C'est une polémique qui traverse l'Atlantique. Après un été médiatique focalisé sur le burkini, le "New York Times" a invité, via un article datant du 22 août, les femmes musulmanes en Europe à témoigner. Le 2 septembre dernier, dans une version française et anglaise, le journal a publié dans ses colonnes un recueil de témoignages de femmes d'origine musulmane de tout âge, dont la majorité réside en France et en Belgique. Selon le "NYT", plus de 1.000 réponses ont été reçues, décrivant le quotidien "difficile" de celles qui portent un voile ou un burkini à la plage.
A la suite de la publication de cet article, Manuel Valls a tenu à riposter par une tribune, écrite dans les deux langues et mise en ligne sur le "Huffington Post" français hier. Selon le Premier ministre, l'article du "New York Times" "donne une image insupportable, car fausse, de la France, pays des Lumières et pays des libertés." "Ce que je conteste avec la plus grande vigueur, c'est que la journaliste donne la parole à des femmes de confession musulmane en prétendant que leur voix serait étouffée, et ce, pour dresser le portrait d'une France qui les oppresserait", a-t-il expliqué, ajoutant que la reporter "n'explique pas ce que sont les principes républicains : liberté, égalité, fraternité, et la laïcité à la française."
Après avoir repris quelques citations des témoignages de l'article du quotidien américain, le locataire de Matignon a jugé qu'un seul "point de vue" a été exprimé à travers les récits de vie : "Mais l'exigence aurait dû porter la journaliste du 'New York Times' à interroger l'immense majorité des femmes musulmanes qui ne se reconnaissent pas dans une vision ultra-rigoriste de l'Islam". Manuel Valls affirme que l'article n'est pas "une enquête de terrain" et que les "témoignages ont été pour la plupart obtenus à la suite d'un événement scandaleux organisé en France : un 'camp d'été décolonial'". Ce colloque qui s'est déroulé cet été à Reims avait pour but de faire débattre les personnes dites "racisés", ou "non-blanches".

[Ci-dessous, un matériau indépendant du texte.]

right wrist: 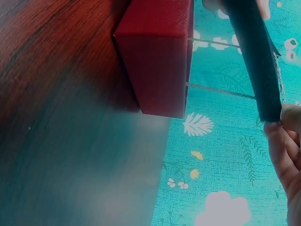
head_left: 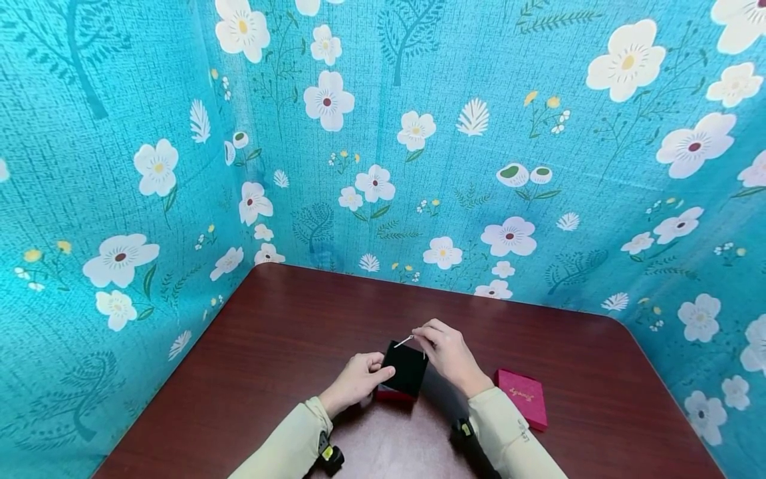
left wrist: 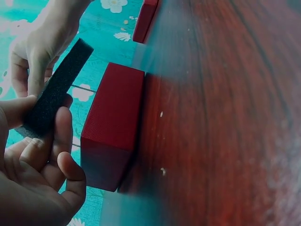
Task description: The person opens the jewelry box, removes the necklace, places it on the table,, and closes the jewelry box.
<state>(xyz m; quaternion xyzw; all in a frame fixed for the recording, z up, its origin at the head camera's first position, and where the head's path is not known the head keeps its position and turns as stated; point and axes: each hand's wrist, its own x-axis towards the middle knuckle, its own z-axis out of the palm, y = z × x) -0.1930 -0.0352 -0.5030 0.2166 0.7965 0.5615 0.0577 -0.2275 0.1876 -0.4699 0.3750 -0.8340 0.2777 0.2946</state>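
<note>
1. Turquoise floral fabric hangs behind and beside the bench, printed with white blossoms and leaves.
2. The dark red-brown wooden bench carries the things and has rounded far corners.
3. Cream sleeves cover both forearms, with a black wristband on the left one.
4. The left hand grips the near-left part of a black foam insert between thumb and curled fingers, holding it tilted above a box.
5. The right hand has its thumb and fingertips pinched together on a fine chain, just beside the insert's far-right corner.
6. The red jewellery box base sits on the bench under the insert; two thin strands run from it up to the insert. How much lies inside cannot be seen.
7. The red box lid rests on the bench to the right of the right hand, gold script uppermost.
8. The black foam insert is between the hands, lifted clear of the base.
9. The silver chain lies along the insert's far edge and reaches the right fingertips.
</note>
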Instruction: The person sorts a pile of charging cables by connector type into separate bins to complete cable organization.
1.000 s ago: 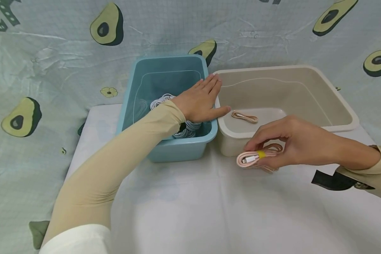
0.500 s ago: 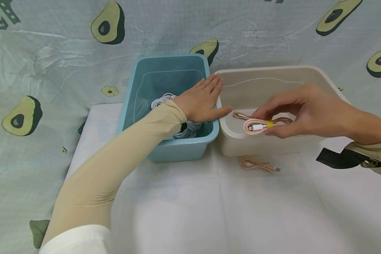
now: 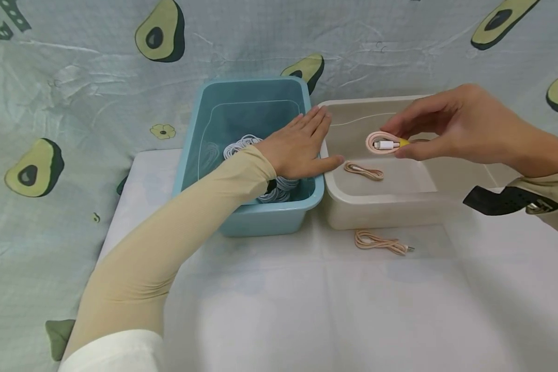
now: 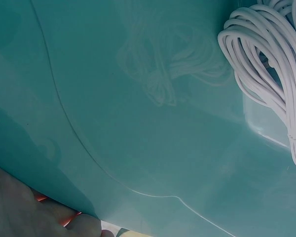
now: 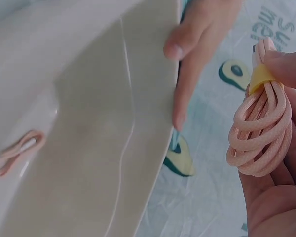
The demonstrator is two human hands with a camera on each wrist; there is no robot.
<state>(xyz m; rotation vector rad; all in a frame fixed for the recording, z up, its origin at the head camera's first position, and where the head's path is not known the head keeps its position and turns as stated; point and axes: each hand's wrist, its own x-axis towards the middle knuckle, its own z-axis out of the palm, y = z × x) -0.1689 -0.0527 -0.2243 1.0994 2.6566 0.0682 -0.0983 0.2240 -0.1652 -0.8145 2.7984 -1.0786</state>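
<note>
My right hand (image 3: 474, 129) pinches a coiled pink charging cable (image 3: 375, 136) above the beige bin (image 3: 376, 198). A yellow tie binds the coil, and its white connector points left in the head view. In the right wrist view, the thumb presses on the held cable (image 5: 261, 143) at the tie. My left hand (image 3: 297, 147) lies flat with straight fingers across the touching rims of the blue bin (image 3: 246, 90) and the beige one. One smaller pink cable (image 3: 363, 170) rests on the beige bin's floor. Another pink cable (image 3: 376, 243) lies on the table in front.
White coiled cables (image 3: 239, 144) lie in the blue bin, partly hidden under the left forearm; the left wrist view shows a white coil (image 4: 256, 64) close up. White cloth (image 3: 269, 310) covers the table. Behind hangs a sheet (image 3: 242, 41) with avocado prints.
My right hand has carried the pink cable up and away from the table's front to over the beige bin, uncovering the cable on the table. The left hand stays in place.
</note>
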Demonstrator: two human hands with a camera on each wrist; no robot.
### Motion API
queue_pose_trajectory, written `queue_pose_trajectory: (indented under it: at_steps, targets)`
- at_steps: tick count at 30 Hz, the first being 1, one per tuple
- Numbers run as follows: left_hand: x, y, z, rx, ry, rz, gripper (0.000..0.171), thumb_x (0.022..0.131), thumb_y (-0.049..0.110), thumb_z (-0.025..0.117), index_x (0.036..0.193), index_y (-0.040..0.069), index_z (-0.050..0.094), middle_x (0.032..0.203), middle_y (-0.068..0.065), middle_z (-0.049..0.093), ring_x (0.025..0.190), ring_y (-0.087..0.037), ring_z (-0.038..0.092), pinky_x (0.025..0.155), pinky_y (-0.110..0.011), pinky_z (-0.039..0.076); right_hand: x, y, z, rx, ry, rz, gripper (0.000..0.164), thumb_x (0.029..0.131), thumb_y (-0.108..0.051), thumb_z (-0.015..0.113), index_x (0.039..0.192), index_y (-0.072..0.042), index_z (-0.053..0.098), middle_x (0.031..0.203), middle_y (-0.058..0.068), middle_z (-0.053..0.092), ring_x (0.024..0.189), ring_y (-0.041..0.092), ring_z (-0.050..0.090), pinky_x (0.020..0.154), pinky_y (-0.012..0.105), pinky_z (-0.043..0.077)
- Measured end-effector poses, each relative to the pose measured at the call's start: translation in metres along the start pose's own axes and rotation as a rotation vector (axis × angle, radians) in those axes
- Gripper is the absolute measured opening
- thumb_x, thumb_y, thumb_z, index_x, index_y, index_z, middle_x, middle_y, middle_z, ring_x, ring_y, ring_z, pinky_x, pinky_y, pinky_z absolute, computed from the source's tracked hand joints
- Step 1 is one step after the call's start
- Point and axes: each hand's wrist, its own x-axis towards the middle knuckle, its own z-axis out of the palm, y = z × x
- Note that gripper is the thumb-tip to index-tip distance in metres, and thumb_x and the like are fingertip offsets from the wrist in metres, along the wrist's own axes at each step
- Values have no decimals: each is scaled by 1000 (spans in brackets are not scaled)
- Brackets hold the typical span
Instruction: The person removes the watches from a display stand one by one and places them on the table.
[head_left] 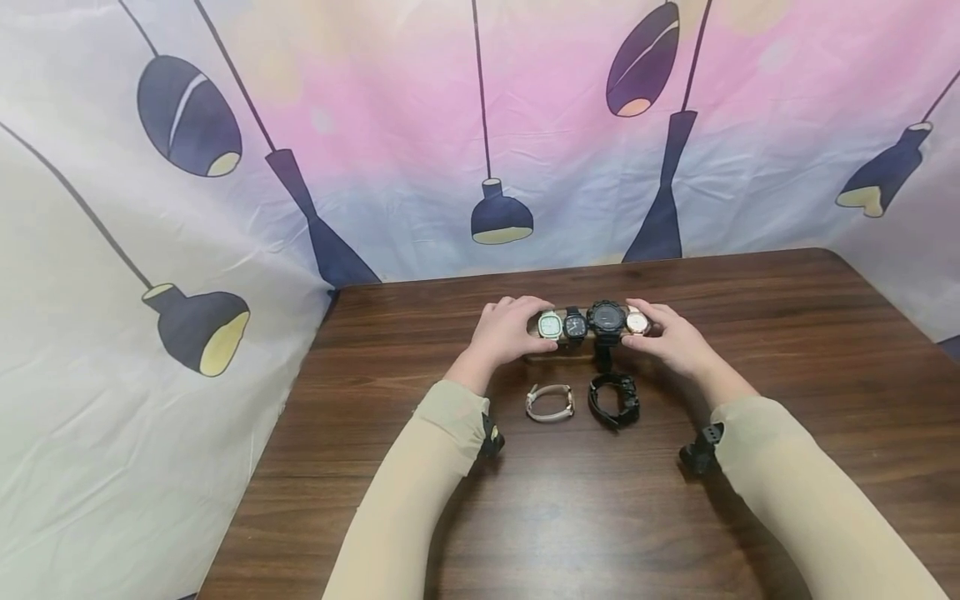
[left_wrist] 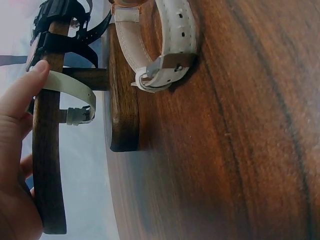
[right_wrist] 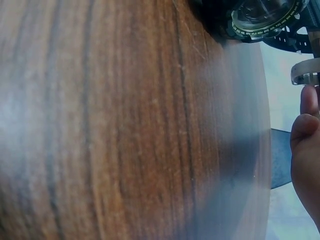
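Observation:
A dark wooden watch stand [left_wrist: 48, 155] carries several watches along its crossbar. My left hand [head_left: 510, 329] is at the bar's left end, thumb and fingers pinching the mint-green watch [head_left: 550, 325]. At the other end my right hand [head_left: 672, 340] pinches a white-strapped watch [head_left: 637, 322] with a rose-gold case. Between them sit a small black square watch [head_left: 575, 326] and a large black round watch [head_left: 606, 317]. The left wrist view shows the left thumb [left_wrist: 40, 70] right at the mint-green strap, with the other fingers partly hidden behind the bar.
On the table [head_left: 540, 517], in front of the stand, lie a watch with a white strap [head_left: 551, 417] on the left and a chunky black watch [head_left: 628, 402] on the right. A patterned cloth [head_left: 420, 125] hangs behind the table's far edge.

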Motion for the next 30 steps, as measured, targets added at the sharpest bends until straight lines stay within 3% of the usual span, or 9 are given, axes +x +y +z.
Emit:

Face à ces attaques, le "New York Times" a répondu dans la foulée au chef du gouvernement, dans un second article intitulé "Le Premier ministre français reproche au 'NYT' de donner la parole aux femmes musulmanes" et qui ne mentionne à aucun moment le colloque de Reims évoqué par Manuel Valls. "Notre histoire a été rigoureusement écrite et basée sur les réponses de plus de 1.200 lecteurs à la suite d'un appel aux témoignages en ligne, rédigé en anglais, en français et en arabe, demandant l'opinion des femmes musulmanes en Europe, après l'interdiction du burkini", s'est exprimée la porte-parole du journal, Danielle Rhoades Ha, concluant que la rédaction "soutient cet article".